Introduction to

the TDQM Research Program

May 1992 TDQM-92-01

Stuart E. Madnick

Richard Y. Wang

Total Data Quality Management (TDQM) Research Program

Room E53-320

Sloan School of Management

Massachusetts Institute of Technology

Cambridge, MA 02139 USA

Tel: 617-253-2656

Fax: 617-253-3321

Acknowledgments: Work reported herein has been supported, in part, by MITís Total Data Quality Management (TDQM) Research Program, MITís International Financial Services Research Center (IFSRC), Fujitsu Personal Systems, Inc. and Bull-HN.

TDQM 92-01 Intro, rev

Introduction to the TDQM Research Program

Motivation

In recent years most corporations, large and small, have initiated Total Quality Management (TQM) programs with goals that include 100% satisfaction for customers and no product defects. Quality management programs have been a key factor in the success of companies in many industries.

Often TQM programs and other strategic corporate initiatives are not entirely successful or even fail because the data used to monitor and support organizational processes are incorrect or incomplete or otherwise faulty or inappropriate for a given application. Anecdotal evidence and a growing literature point to data being defective at levels of 10% or more in a variety of applications and industrial contexts, including sales-force automation, direct-mail programs and productivity improvement programs.
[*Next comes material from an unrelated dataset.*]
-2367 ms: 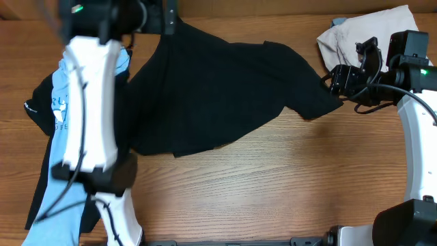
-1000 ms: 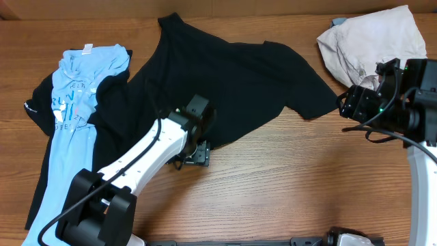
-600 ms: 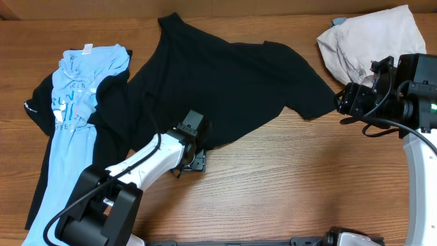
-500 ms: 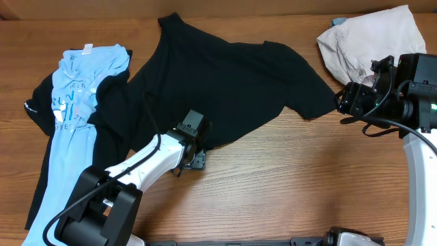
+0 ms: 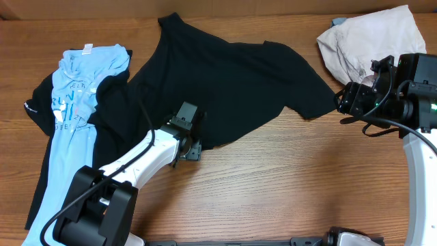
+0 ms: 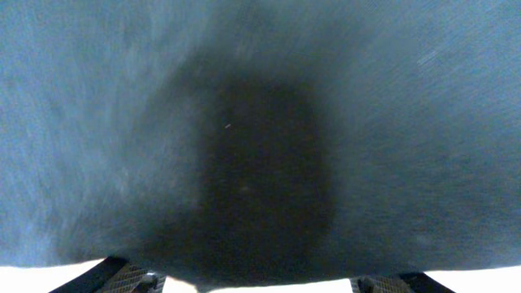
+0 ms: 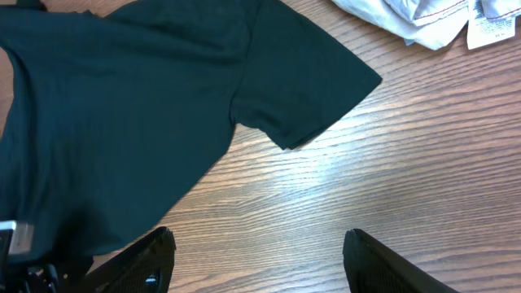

MITís Total Data Quality Management (TDQM) research effort has been grown from industry needs for high quality data. The overall objective of this program is to establish a solid theoretical foundation in this embryonic field and, from this work, to devise practical methods for business and industry to improve data quality. We will develop tools and other capabilities necessary for data quality management in the technical, economic, and organizational phases of business operations.

Research Agenda

Research Objective

The TDQM project has both long-term and short-term focuses. The long-term goal of this research program is to create a theory of data quality based on reference disciplines such as computer science, the study of organizational behavior, statistics, accounting, and the total quality management field. This theory of data quality, in turn, may serve as a foundation for other research contexts where the quality of information is an important component. In the short term, the research goal is to create a center of excellence among practitioners of data quality techniques and to act as a clearinghouse for effective methods and project experiences.

Research Scope

There are three major components of the TDQM research program: data quality definition, analysis, and improvement (Figure 1). The definition component focuses on defining and measuring data quality. The analysis component identifies and calculates the impacts of poor quality data, and the benefits of high quality data, on an organization's effectiveness. Finally, the improvement component involves redesigning business practices and implementing new technologies in order to significantly improve the quality of corporate information. Each of these are briefly described below, along with an example and outline of key research directions.

Figure 1: The Three Components of the TDQM Research Program

Definition of Data Quality. Although the notion of "data quality" may seem intuitively obvious, data quality is not well defined in current practice. Our studies have revealed that data quality has a number of dimensions for data users, including accuracy, believability, relevancy, and timeliness. A clear and uniform articulation of data quality metrics is needed. In fact, even a relatively obvious dimension, such as accuracy, does not have a sufficiently robust definition to make techniques apparent as to how to measure the accuracy of data. This component of the research addresses issues of data quality definition, measurement, and derivations.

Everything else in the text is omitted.